La neurologue qui me suit, l'association "France-Parkinson" à laquelle je suis affilié, les livres et brchures que j'ai lus sur le sujet m'ont rassuré sur l'évolution lente de la maladie et le caractère non dramatique de son diagnostic. Certes il s'agit d'une maladie incurable dégénérative du cerveau mais pas la pire.
Je suis donc, j'étais donc rassuré. Je suis atteint d'une maladie grave mais à évolution lente et pas mortelle en tous cas. Les effets en sont désagréables et gênants mais pas insupportables. Pas de quoi se mettre "martel en tête" comme disait ma mère.
Et puis les médias, en mal de renouvellement ou pour trouver un autre angle d'attaque à propos de "l'opération spéciale en Ukraine" (TM) se sont mis à scruter V.Poutine et, tant qu'à faire, à lui trouver un air malade.
Le dirigeant de la Fédération de Russie depuis 22 ans ne serait pas dans son état normal.
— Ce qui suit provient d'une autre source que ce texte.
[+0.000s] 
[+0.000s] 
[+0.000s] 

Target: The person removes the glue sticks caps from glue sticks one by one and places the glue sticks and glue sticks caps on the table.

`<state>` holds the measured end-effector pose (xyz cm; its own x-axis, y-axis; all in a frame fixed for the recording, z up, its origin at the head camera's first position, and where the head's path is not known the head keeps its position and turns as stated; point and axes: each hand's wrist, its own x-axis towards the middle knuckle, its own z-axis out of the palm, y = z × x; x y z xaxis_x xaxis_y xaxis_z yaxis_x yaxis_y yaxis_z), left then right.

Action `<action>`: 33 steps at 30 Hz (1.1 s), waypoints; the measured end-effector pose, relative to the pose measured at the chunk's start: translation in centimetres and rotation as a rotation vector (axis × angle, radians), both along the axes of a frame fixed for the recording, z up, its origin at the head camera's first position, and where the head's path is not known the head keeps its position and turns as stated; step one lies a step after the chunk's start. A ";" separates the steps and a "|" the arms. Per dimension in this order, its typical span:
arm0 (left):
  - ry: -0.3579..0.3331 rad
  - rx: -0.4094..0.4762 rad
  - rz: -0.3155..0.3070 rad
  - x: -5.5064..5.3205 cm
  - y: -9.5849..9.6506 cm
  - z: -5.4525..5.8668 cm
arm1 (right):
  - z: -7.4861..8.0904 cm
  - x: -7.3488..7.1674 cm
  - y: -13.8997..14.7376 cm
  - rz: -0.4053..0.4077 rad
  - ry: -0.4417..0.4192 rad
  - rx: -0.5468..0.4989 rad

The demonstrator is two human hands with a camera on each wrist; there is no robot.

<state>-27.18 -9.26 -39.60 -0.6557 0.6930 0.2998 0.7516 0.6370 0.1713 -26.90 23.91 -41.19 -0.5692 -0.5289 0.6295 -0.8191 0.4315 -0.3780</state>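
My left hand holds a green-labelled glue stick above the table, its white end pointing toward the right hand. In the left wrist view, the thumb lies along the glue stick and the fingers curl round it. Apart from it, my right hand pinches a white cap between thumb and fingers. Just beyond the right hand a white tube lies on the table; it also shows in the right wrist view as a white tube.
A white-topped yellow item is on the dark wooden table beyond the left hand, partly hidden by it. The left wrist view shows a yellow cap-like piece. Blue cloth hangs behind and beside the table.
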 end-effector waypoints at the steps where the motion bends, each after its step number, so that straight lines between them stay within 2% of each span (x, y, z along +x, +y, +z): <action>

Allez savoir pourquoi, on le croit atteint... de la maladie de Parkinson. Et aussitôt on décrit les symptômes avec force exagération et descriptions terribles. J'ai nettement entendu: "Poutine est-il atteint d'une maladie fatale à plus ou moins court terme?".
Toute ma savante construction pour minimiser mon affection est en déroute. Chez Poutine Parkinson est très grave et capable d'altérer son jugement. Les traits gonflés, le visage bouffi, les tremblements des pieds du Tsar actuel trahiraient une maladie mortelle qui précipite ses réactions (agressivité, fuite en avant) et le pousse à des folies (guerre, annexions de régions) avant de mourir.
Une aide précieuse pour moi qui ai déjà tendance à l'hypocondrie!